Here is the modified calculation in python:

for i in range(vals_F.shape):
for j in range(vals_F.shape):
pow_sum = pow_sum + abs(vals_F[i, j]) * abs(vals_F[i, j])

integral = pow_sum/(vals_F.shape*vals_F.shape)  # average power
directivity = 1/integral


This actually gives a pretty close answer when $$\{ F = \sqrt{sin(\theta)} }\$$ (it gives 1.32 compared to the true value of 1.27). But for $$\{ F = sin^5(\theta) }\$$ it's a ways off, 2.01 compared to the true value of 2.71, so maybe I just got lucky the first time.

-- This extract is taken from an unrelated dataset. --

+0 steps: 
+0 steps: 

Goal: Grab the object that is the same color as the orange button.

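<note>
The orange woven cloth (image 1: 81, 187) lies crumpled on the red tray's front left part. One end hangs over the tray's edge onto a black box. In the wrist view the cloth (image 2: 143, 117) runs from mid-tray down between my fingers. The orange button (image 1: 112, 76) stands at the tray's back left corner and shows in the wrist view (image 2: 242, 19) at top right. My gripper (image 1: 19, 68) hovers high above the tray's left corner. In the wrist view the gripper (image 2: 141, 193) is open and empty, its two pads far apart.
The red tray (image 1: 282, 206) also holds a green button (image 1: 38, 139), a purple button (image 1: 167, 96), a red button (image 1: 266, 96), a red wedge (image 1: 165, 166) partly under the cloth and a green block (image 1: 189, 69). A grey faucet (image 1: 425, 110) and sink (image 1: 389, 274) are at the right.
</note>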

• An approximate method using half power beam width. "The beam solid angle can be approximated for antennas with one narrow major lobe and very negligible minor lobes by simply multiplying the half-power beam widths (in radians) in two perpendicular planes." Half power beam width can be obtained approximately some measured data.
– AJN
Jul 25, 2020 at 3:00
• Thanks, but I'm planning to use it for omni-directional antennas so there's no main lobe.
– AMTK
Jul 25, 2020 at 4:31
• Can you give the exact steps /calculations which led you to "Naively dumping this data into the above formula unsurprisingly gives the wrong answer.". May be there was some error in the numerical integration.
– AJN
Jul 25, 2020 at 4:41
• Ok, I added the actual python code.
– AMTK
Jul 25, 2020 at 5:28
• Three great circles is too few points and the intersection points will be counted multiple times.